In a previous post, I enumerated a few approaches/theories about how intelligence might work.
In this post, I’ll explore my current “best” guess. Keep in mind that my “best” guess changed over time. I would consider some of my previous best guesses wrong, so by extrapolation, my current best guess is also likely to be wrong. Also, I haven’t researched this idea very much, I would not be surprised to find that I missed some existing work.
As I said earlier, the “Analogy as the Core of Cognition” idea needs further investigation. (video). This idea makes a lot of sense, the only problem with it is that “analogy” is defined very broadly: as the common essence shared between two concepts.
I think we can simplify this idea a bit and adopt a new terminology. Let’s rename
isomorphism. Rapid quick check on wikipedia for isomorphism:
In mathematics, an isomorphism is a homomorphism (or more generally a morphism) that admits an inverse
Not very useful. If we check the entry for homomorphism:
In abstract algebra, a homomorphism is a structure-preserving map between two algebraic structures
Very good. For our purposes, we can say that an isomorphism is just an equality (or partial equality) of structure. If we have a concept A and a concept B, we can say the two are isomorphic if they share a lot of structure.
The idea behind the “mind as an isomorphism machine” is the following: there is a lot of structure in the world, and the mind is trying to capture it. So it slowly builds an internal model that mirrors the world, in other words, a model that is isomorphic to the world.
An important detail: in this process, he mind is not trying to make sense of the world (ie, build a model) as it appears, but rather as it really is. In other words, it is modelling the true causes that are generating the observed sensory data. This explains why we have optical illusions.
For example, take this illusion:
We see square A and square B as having a different color. But if you really check, you will find that in the image, A and B really are the same color, that is, the RGB values are the same.
But let’s ask the question again: are A and B the same color?
Well, in which context ? In the context of the image (read: sensory input data), they are the same color. But in the context of the world (the hypothetical world such that if you were to observe it, you would see the image), the two squares would not be of the same color.
Which context is more useful ? Arguably, the context of the hypothetical world is more useful, because it is very much like our own, and we want to infer things in our world, not in sensory data. Sensory data is a gateway to be able to know about the world. We ultimately care about the world and not sensory data itself.
So when we look at the image, the brain constructs a model of the elements as if they were elements of a real hypothetical world and infers the most likely causes: light sources, objects, shapes, orientations, shadows… The model-constructing and property-inferring is so good that the colors for the squares A and B are inferred as not the same - exactly as they would be in the hypothetical world depicted in the image ! A and B having the same values in the sensory data is just a coincidence.
To summarize: We see not the world as it appears, but as it really is.

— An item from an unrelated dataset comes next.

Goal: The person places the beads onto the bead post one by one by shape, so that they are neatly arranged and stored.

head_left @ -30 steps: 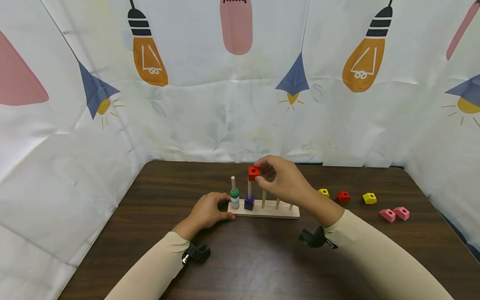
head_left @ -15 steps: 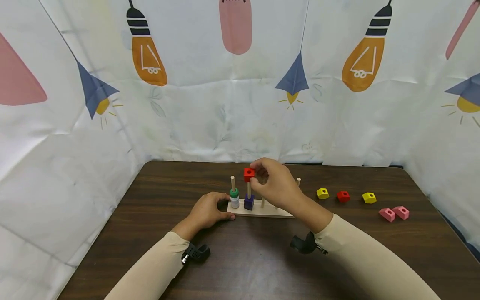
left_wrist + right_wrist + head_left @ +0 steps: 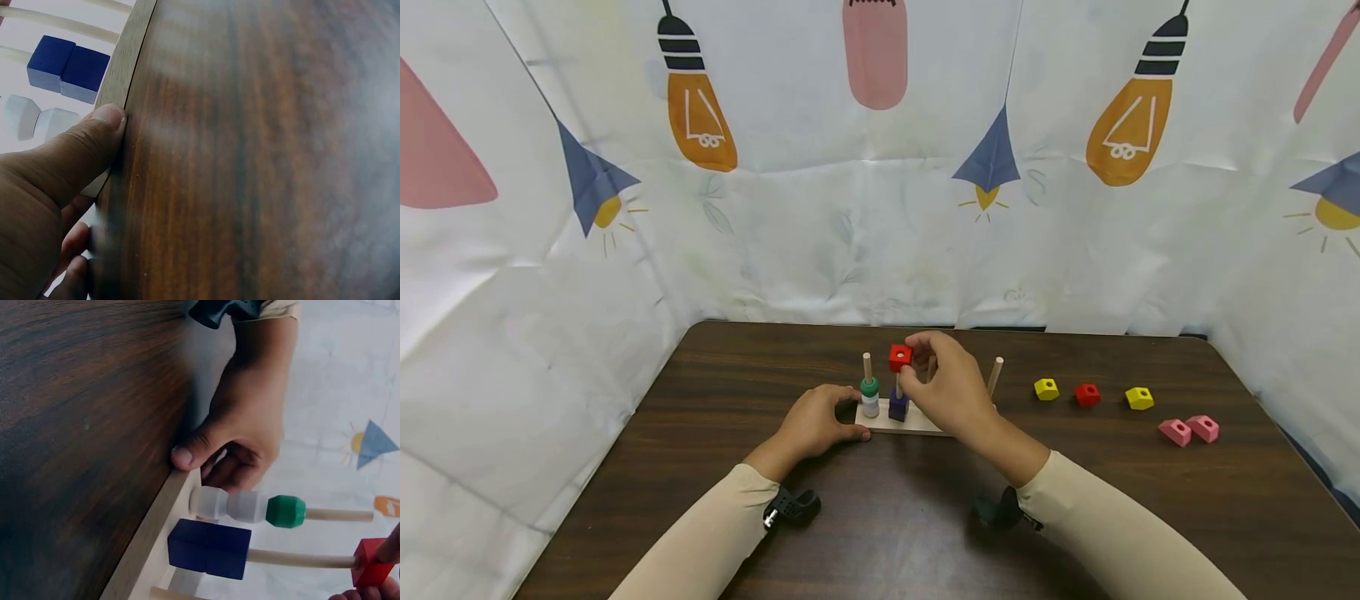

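Note:
A wooden peg board [image 3: 916, 423] stands on the table with a row of upright pegs. My left hand [image 3: 818, 421] grips its left end, the thumb along the front edge. With thumb and fingers my right hand [image 3: 953, 390] pinches a red block [image 3: 900, 358] at the top of the second peg; in the right wrist view the peg [image 3: 306, 559] runs into the block. Two dark blue blocks [image 3: 209, 548] sit at the foot of that peg. The leftmost peg carries two white beads [image 3: 245, 506] with a green bead [image 3: 286, 511] above them. My right hand partly hides the other pegs.
Right of the board lie a yellow block [image 3: 1046, 389], another red block [image 3: 1087, 395], a second yellow block [image 3: 1139, 398] and two pink slanted blocks [image 3: 1176, 431]. A patterned white cloth [image 3: 820, 242] hangs behind the dark wooden table [image 3: 895, 517].
My right hand has moved left with the red block, then slightly down, bringing it onto the second peg's tip. The left hand has stayed on the board's end.

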A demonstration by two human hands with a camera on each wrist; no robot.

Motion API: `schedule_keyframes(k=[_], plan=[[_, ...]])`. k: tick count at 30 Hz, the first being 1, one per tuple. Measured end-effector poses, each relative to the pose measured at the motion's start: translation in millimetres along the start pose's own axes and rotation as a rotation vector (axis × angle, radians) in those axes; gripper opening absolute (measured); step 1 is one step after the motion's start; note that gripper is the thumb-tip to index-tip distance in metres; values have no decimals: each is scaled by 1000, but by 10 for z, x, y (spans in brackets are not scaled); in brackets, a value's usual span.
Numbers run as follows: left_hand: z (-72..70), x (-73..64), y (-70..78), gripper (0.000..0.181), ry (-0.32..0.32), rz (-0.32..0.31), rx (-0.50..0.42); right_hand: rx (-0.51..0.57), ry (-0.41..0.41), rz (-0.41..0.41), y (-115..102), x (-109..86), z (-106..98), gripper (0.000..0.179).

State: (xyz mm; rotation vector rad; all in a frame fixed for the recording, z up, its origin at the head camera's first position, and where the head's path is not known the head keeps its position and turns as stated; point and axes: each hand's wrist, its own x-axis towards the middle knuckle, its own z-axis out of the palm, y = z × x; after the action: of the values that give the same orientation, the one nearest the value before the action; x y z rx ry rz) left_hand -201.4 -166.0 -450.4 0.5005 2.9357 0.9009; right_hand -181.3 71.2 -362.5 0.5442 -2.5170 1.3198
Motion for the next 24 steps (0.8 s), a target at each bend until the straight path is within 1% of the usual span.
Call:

Our minds have constructed a model of 3d objects as they are in the world. The objects, relationships, positions, orientations are the same in the model as they are in the world: the model is isomorphic to the world.
Naturally, this model-building is not restricting to vision. It also applies to logic, social situations, intuitive psychology (theory of mind) and intuitive physics, to name a few.
Now we can see the mind as a machine trying to build models more and more isomorphic to the world. Then we define intelligence as the possession of such a model. And the greater the degree of isomorphism between the model and the world, the greater the intelligence.
I’ll leave it at that for now. I’ll explore the implications of this idea in future posts.